*Task to complete:* Beginning with the opening line, restate the following material exactly, up through the line that contains "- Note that".

*Exercise data:*
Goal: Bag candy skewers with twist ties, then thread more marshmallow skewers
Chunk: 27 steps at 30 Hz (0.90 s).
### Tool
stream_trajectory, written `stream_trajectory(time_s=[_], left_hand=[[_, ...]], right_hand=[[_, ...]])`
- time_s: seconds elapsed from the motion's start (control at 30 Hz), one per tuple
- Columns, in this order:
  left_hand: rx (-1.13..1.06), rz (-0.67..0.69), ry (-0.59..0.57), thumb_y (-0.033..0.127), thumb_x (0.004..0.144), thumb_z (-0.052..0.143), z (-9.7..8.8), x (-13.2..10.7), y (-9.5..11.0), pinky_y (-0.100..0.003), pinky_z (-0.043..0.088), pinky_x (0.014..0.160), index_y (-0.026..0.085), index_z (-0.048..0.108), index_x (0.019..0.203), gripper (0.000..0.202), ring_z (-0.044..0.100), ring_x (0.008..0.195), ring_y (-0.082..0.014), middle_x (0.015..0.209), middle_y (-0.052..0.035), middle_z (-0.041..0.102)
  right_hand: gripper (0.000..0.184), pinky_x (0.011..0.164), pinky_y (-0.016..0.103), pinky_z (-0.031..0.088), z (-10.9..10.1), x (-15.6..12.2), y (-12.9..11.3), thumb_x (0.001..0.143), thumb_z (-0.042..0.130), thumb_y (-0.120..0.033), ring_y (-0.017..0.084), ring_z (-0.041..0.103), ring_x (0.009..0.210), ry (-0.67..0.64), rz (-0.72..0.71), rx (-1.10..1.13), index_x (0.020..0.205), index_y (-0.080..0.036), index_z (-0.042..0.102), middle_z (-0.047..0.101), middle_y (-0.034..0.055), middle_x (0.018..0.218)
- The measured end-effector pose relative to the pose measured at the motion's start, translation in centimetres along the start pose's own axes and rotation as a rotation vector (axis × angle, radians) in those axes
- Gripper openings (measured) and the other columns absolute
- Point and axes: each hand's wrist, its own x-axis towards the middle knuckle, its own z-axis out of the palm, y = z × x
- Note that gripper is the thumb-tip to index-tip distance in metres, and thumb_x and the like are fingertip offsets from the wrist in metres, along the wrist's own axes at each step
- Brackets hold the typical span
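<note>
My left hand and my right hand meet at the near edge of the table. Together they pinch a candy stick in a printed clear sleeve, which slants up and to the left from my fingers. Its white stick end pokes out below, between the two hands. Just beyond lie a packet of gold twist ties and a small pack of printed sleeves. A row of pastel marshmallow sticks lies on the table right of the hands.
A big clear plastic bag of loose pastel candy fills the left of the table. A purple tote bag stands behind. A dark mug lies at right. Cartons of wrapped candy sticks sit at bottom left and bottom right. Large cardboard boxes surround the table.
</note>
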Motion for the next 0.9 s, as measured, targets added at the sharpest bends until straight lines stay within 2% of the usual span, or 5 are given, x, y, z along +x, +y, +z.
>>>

*Answer to the problem:*
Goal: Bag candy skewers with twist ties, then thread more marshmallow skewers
Chunk: 27 steps at 30 Hz (0.90 s).
### Tool
stream_trajectory, written `stream_trajectory(time_s=[_], left_hand=[[_, ...]], right_hand=[[_, ...]])`
- time_s: seconds elapsed from the motion's start (control at 30 Hz), one per tuple
- Columns, in this order:
  left_hand: rx (-1.13..1.06), rz (-0.67..0.69), ry (-0.59..0.57), thumb_y (-0.033..0.127), thumb_x (0.004..0.144), thumb_z (-0.052..0.143), z (-9.7..8.8), x (-13.2..10.7), y (-9.5..11.0), pinky_y (-0.100..0.003), pinky_z (-0.043..0.088), pinky_x (0.014..0.160), index_y (-0.026..0.085), index_z (-0.048..0.108), index_x (0.019..0.203), gripper (0.000..0.202), ring_z (-0.044..0.100), ring_x (0.008..0.195), ring_y (-0.082..0.014), middle_x (0.015..0.209), middle_y (-0.052..0.035), middle_z (-0.041..0.102)
  right_hand: gripper (0.000..0.184), pinky_x (0.011..0.164), pinky_y (-0.016..0.103), pinky_z (-0.031..0.088), z (-10.9..10.1), x (-15.6..12.2), y (-12.9..11.3), thumb_x (0.001..0.143), thumb_z (-0.042..0.130), thumb_y (-0.120..0.033), ring_y (-0.017..0.084), ring_z (-0.041..0.103), ring_x (0.009..0.210), ry (-0.67..0.64), rz (-0.72..0.71), rx (-1.10..1.13), index_x (0.020..0.205), index_y (-0.080..0.036), index_z (-0.042..0.102), middle_z (-0.047..0.101), middle_y (-0.034..0.055), middle_x (0.018..0.218)
- The measured end-effector pose relative to the pose measured at the motion's start, translation in centimetres along the start pose's own axes and rotation as a rotation vector (axis × angle, radians) in those axes
- Gripper openings (measured) and the other columns absolute
- Point and axes: each hand's wrist, its own x-axis towards the middle knuckle, its own z-axis out of the palm, y = z × x
- Note that gripper is the thumb-tip to index-tip distance in metres, and thumb_x and the like are fingertip offsets from the wrist in metres, along the wrist's own axes at each step

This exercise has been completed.